What finally extinguished the hope was running torchinfo
's summary
on the downloaded module. It's just too big to fit in my local GPU's RAM.
Moving forward would either require:
- an expensive cloud GPU or, more likely, even-more expensive multi-GPU cloud-based training; or
- writing my own (smaller) implementation and training it from scratch
Nothing beats implementing it yourself as a route to understanding an architecture, and if I thought there was much of a chance of me ever doing more ML audio processing, I'd go for it. But between my focus on low K-shot reidentification of animals and the limited time available for the BirdCLEF contest, it doesn't seem like a productive use of my time. However, if you happen to have a grant for animal-call recognition, I think it would be fantastic to build a foundation model for researchers.
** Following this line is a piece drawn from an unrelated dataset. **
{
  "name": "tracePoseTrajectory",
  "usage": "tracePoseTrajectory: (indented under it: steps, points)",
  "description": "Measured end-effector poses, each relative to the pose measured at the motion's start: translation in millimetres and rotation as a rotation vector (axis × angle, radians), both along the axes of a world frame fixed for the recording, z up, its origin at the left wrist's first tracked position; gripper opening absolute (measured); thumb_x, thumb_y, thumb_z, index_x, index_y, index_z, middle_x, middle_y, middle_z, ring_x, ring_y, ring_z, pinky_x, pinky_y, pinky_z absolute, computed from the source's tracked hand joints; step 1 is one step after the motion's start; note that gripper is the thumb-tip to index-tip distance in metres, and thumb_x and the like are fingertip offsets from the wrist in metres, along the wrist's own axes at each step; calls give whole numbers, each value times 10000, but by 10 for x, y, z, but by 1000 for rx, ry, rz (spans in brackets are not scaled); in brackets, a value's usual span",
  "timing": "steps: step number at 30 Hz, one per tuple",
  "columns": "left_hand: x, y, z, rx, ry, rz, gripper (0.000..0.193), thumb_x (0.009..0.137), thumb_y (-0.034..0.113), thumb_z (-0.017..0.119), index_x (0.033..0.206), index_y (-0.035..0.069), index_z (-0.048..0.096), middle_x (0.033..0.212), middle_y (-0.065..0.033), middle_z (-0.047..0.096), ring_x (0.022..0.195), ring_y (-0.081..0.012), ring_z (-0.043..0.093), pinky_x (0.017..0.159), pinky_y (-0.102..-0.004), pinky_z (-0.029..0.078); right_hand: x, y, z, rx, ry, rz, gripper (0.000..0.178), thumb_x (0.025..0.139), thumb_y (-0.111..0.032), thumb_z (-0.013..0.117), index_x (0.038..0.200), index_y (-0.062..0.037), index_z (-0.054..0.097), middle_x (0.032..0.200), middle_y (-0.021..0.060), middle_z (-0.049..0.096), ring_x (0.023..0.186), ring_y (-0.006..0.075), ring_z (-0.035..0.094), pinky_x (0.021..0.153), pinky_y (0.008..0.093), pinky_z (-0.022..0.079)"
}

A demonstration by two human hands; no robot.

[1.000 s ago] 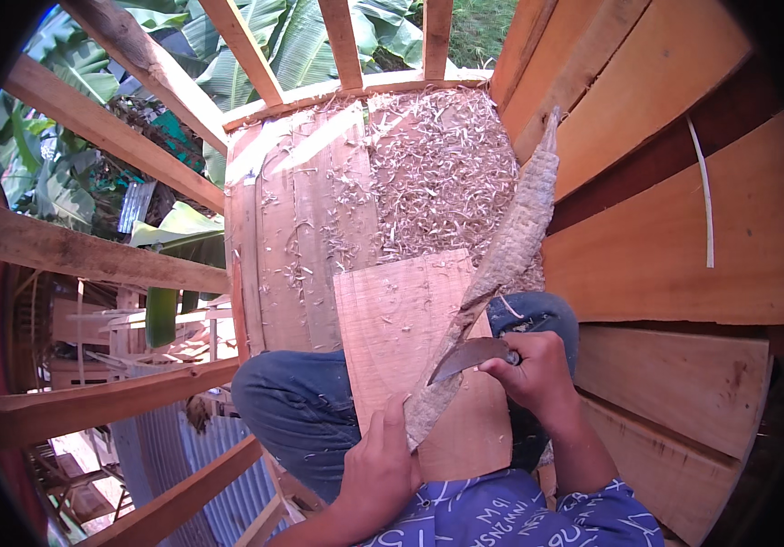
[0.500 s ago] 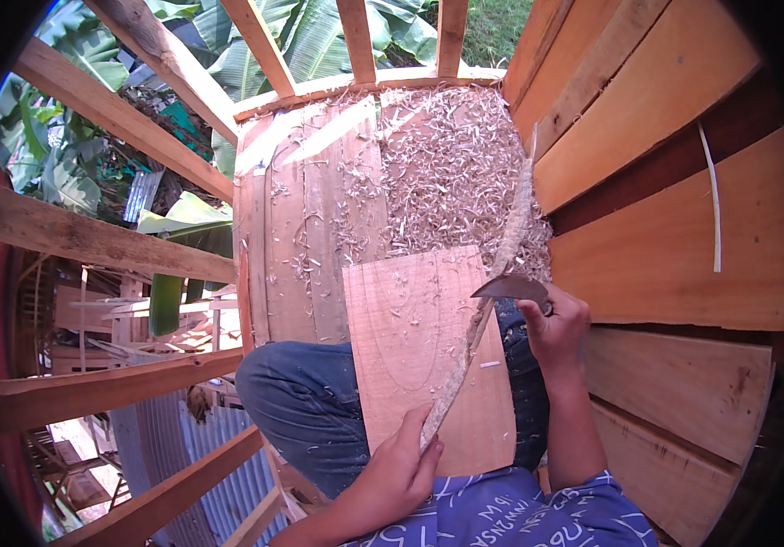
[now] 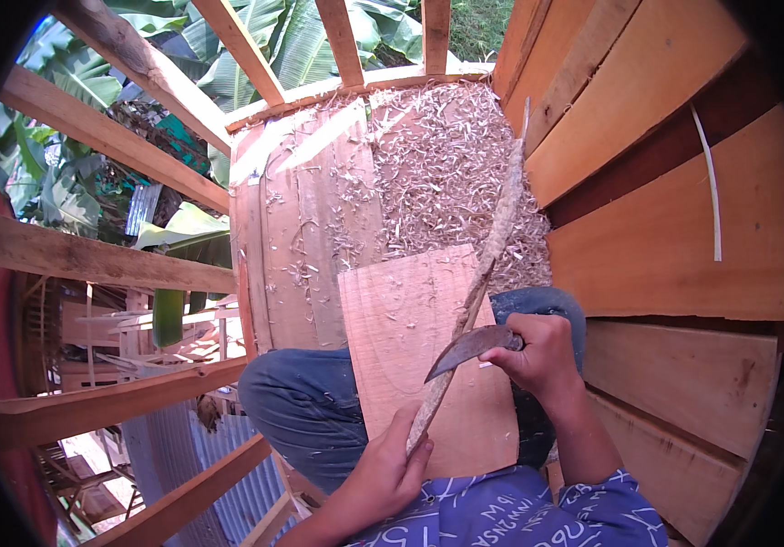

Call recognition is a much easier task than continuous speech recognition and I would expect a call-recognizer could be done with a small implementation of this architecture.
TL;DR: The Conformer is an intriguing architecture that makes intuitive sense for audio processing. It combines convolutional and attention blocks, allowing direct processing of audio samples with relatively low memory requirements. This would seem to be a natural fit for animal-call classification. Unfortunately, there don't appear to be any pretrained models other than for speech recognition at this time. While implementing the architecture seems straightforward, training from scratch is likely to require thousands of dollars of cloud GPU time.